# Field & Animal Round yardage markers?????



## hdracer (Aug 8, 2007)

We have the round concrete "steps" (for a lack of a better word) for yardage markers. They are approx 10"-12" round and 2" thick. We paint them every year as it wears off due to use, dirt and sun.


----------



## rock monkey (Dec 28, 2002)

using pavers or blocks makes it easy to mow, but the worst part is that i found was that the rain splatters dirt on them and the leaf litter covers them. if set in areas that get lots of water, they can get buried or sink.

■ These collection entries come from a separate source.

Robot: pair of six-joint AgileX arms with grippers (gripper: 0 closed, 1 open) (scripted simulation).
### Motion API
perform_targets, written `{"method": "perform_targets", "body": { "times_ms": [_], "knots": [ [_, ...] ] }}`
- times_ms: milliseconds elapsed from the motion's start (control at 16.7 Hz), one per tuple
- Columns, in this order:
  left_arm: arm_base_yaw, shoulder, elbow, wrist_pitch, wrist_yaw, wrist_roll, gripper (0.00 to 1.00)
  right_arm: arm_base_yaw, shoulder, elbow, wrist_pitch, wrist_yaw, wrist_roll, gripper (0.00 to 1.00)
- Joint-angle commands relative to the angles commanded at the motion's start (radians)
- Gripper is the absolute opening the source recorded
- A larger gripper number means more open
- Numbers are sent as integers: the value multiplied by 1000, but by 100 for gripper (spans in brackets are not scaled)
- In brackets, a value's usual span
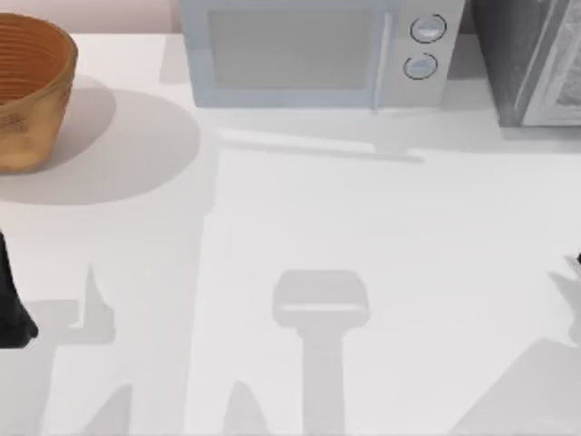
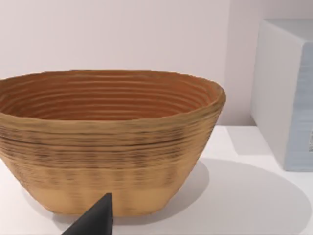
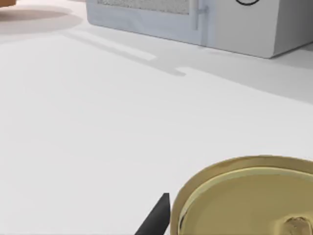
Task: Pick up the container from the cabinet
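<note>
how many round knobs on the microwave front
2. Both sit on the microwave control panel at its right end, the upper knob directly above the lower knob. More controls might be hidden.

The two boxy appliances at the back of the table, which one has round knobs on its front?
The pale microwave at the back centre; two round knobs sit beside its door. The speckled grey cabinet at the right corner shows none.

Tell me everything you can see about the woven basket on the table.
The basket is a round, open bowl shape, wider at the rim than at the base, with ribbed horizontal coils like wicker. Its outside is tan, its inside a darker orange-brown, and nothing lies in the part of its inside that shows. It stands upright on the white table at the far left corner, left of the microwave and apart from it. A dark fingertip of the left tool shows just in front of it.
</note>
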Motion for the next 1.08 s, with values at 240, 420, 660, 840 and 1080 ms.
{"method": "perform_targets", "body": {
  "times_ms": [240, 420, 660, 840, 1080],
  "knots": [
    [0, 0, 0, 0, 0, 0, 100, 0, 0, 0, 0, 0, 0, 38],
    [0, 0, 0, 0, 0, 0, 100, 0, 0, 0, 0, 0, 0, 60],
    [0, 0, 0, 0, 0, 0, 100, 0, 0, 0, 0, 0, 0, 90],
    [0, 0, 0, 0, 0, 0, 100, 0, 0, 0, 0, 0, 0, 100],
    [0, 0, 0, 0, 0, 0, 100, 0, 0, 0, 0, 0, 0, 100]
  ]
}}
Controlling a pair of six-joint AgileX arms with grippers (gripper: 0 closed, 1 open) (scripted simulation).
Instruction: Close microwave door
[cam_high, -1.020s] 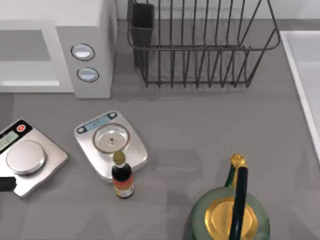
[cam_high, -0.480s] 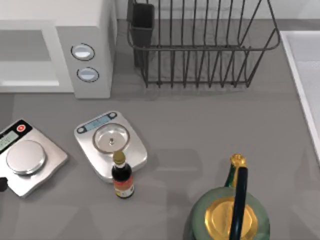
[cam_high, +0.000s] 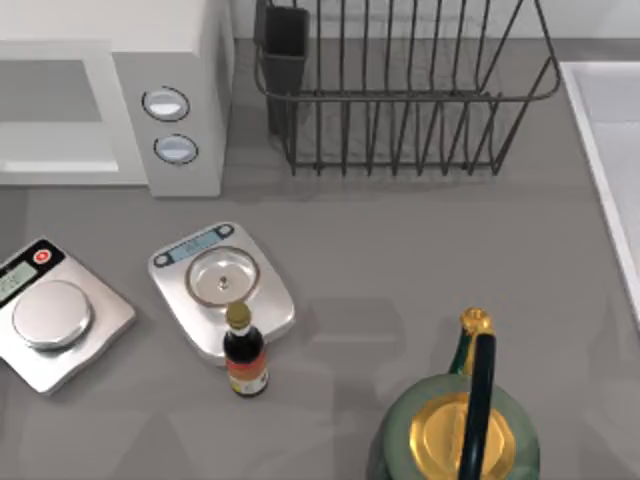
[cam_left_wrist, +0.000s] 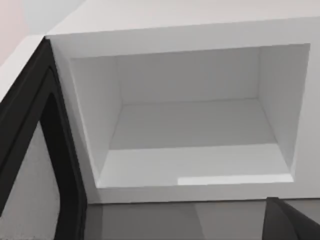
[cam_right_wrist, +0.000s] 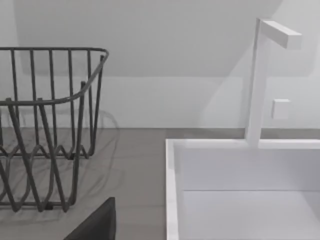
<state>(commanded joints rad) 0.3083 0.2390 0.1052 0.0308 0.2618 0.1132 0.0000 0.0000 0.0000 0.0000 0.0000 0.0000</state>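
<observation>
Grey table (cam_high: 420, 250), microwave (cam_high: 180, 60) cavity open, microwave door (cam_left_wrist: 30, 150) swung wide, pincer states untellable

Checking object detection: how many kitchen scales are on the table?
2. One silver scale lies at the table's left edge, below the microwave. The other scale sits to its right, just behind the small dark bottle. None looks hidden.
</observation>
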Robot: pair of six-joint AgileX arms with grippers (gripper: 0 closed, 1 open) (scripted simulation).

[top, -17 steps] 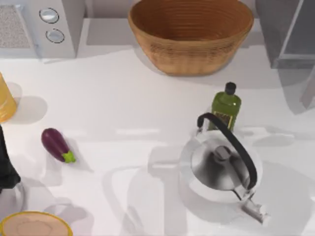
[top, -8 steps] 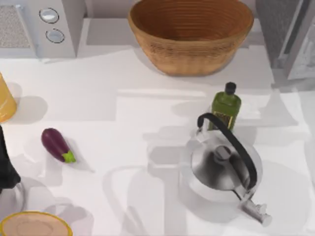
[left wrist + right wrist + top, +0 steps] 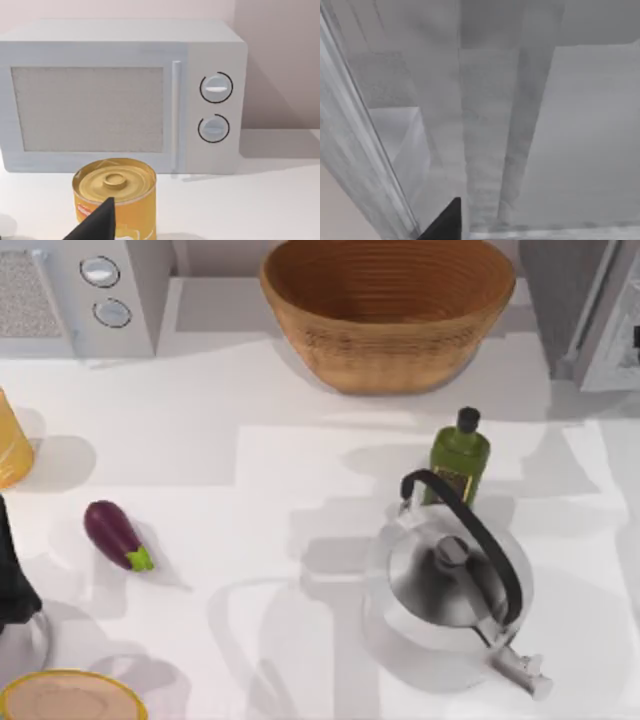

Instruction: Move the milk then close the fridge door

you can use stakes of any type. wood blocks on end, bricks on end or anything you can come up with to make a marker.


----------



## mag41vance (Mar 13, 2008)

Cinder-brick painted and labeled is durable and cheap. (like me) :becky:


----------



## JMJ (Jul 17, 2008)

Parts of our range is in a big sand pit.
It changes with every rain.
Therefore, markers embedded in the ground wasn't going to work.
We used 1/2" PVC pipe with caps on each stake, and an ear tag for cattle attached to it with the yardage painted on it.
White tags for Field stakes, Red for Hunter, and Yellow for Animal stakes.


----------



## Blinddog (Aug 10, 2005)

We use patio blocks that we paint for field, hunter and animal with the yardage marked on them. We also put signs on each target with all the yardages if a block gets covered you can at least go back and look at the sign.The PVC pipe and tags sound like a good idea.


----------



## rock monkey (Dec 28, 2002)

i went with what we had available.

since my club is primarily a 3D club, we had oodles of rebar pieces. rooting around, i found some rebar caps.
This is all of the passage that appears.